Risk Factors for Pneumocystis jirovecii Pneumonia in Patients with Rheumatic Disease
Background: Pneumocystis Jirovecii Pneumonia (PCP) remains a significant cause of pneumonia in non-HIV immunosuppressed patients. There are no established guidelines on PCP prophylaxis in patients with rheumatic diseases. This study aimed to identify the risk factors associated with PCP infection with the aim of guiding prophylaxis in patients with rheumatic disease.
Method: Patients with rheumatic diseases diagnosed with PCP in a single tertiary care center were included as cases. Control patients were selected from patients followed up by the Division of Rheumatology. The ratio of case to control was 1:3. Demographic characteristics, clinical and laboratory findings of patients, systemic involvement of rheumatic disease and recent treatment history were recorded.

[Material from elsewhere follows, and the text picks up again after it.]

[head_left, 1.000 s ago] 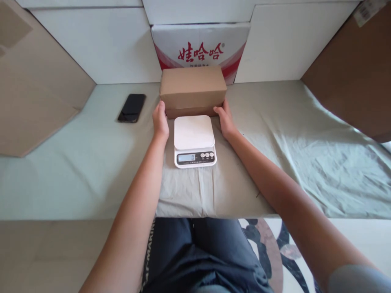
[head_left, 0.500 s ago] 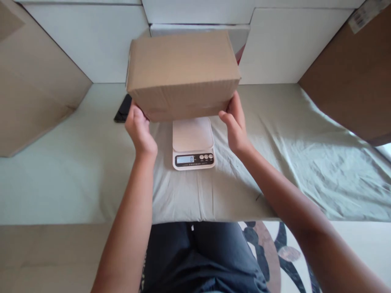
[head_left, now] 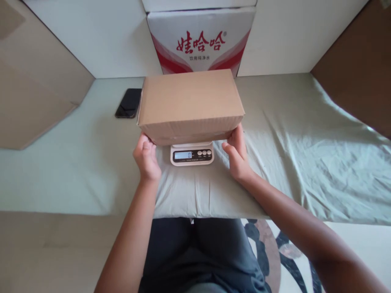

Results: Seventeen patients were diagnosed with PCP during the study period. A total of 51 patients completed clinical data were included in the control group. Rheumatoid arthritis (33.8%) was the most common disease, followed by systemic lupus erythematosus. None of the patients received PCP prophylaxis. The recent treatment of all patients consisted of methylprednisolone, disease modifying anti-rheumatic drugs, other immunosuppressive drugs, and biological agents (55.9%, 35.3%, 19.1%, and 11.8% of the patients, respectively). None of the PCP patients had active arthritis, but 52.9% of the control group had. Regarding treatment, PCP patients more frequently used glucocorticoids at a dose of 16 mg or higher (58.8% vs. 11.8%, p<0.001). Similarly, PCP developed more frequently in patients who had received pulse treatment in the preceding six months (47.1% vs. 2%, p<0.001). None of the patients receiving biological agents developed PCP, all patient used biologic agent were in the control group (p=0.056)
Conclusion: PCP develops more frequently in patients with rheumatic diseases receiving moderate-to-high doses of glucocorticoids and/or who have received pulse immunosuppressive therapy in the last six months. These patients should be strongly considered for PCP prophylaxis.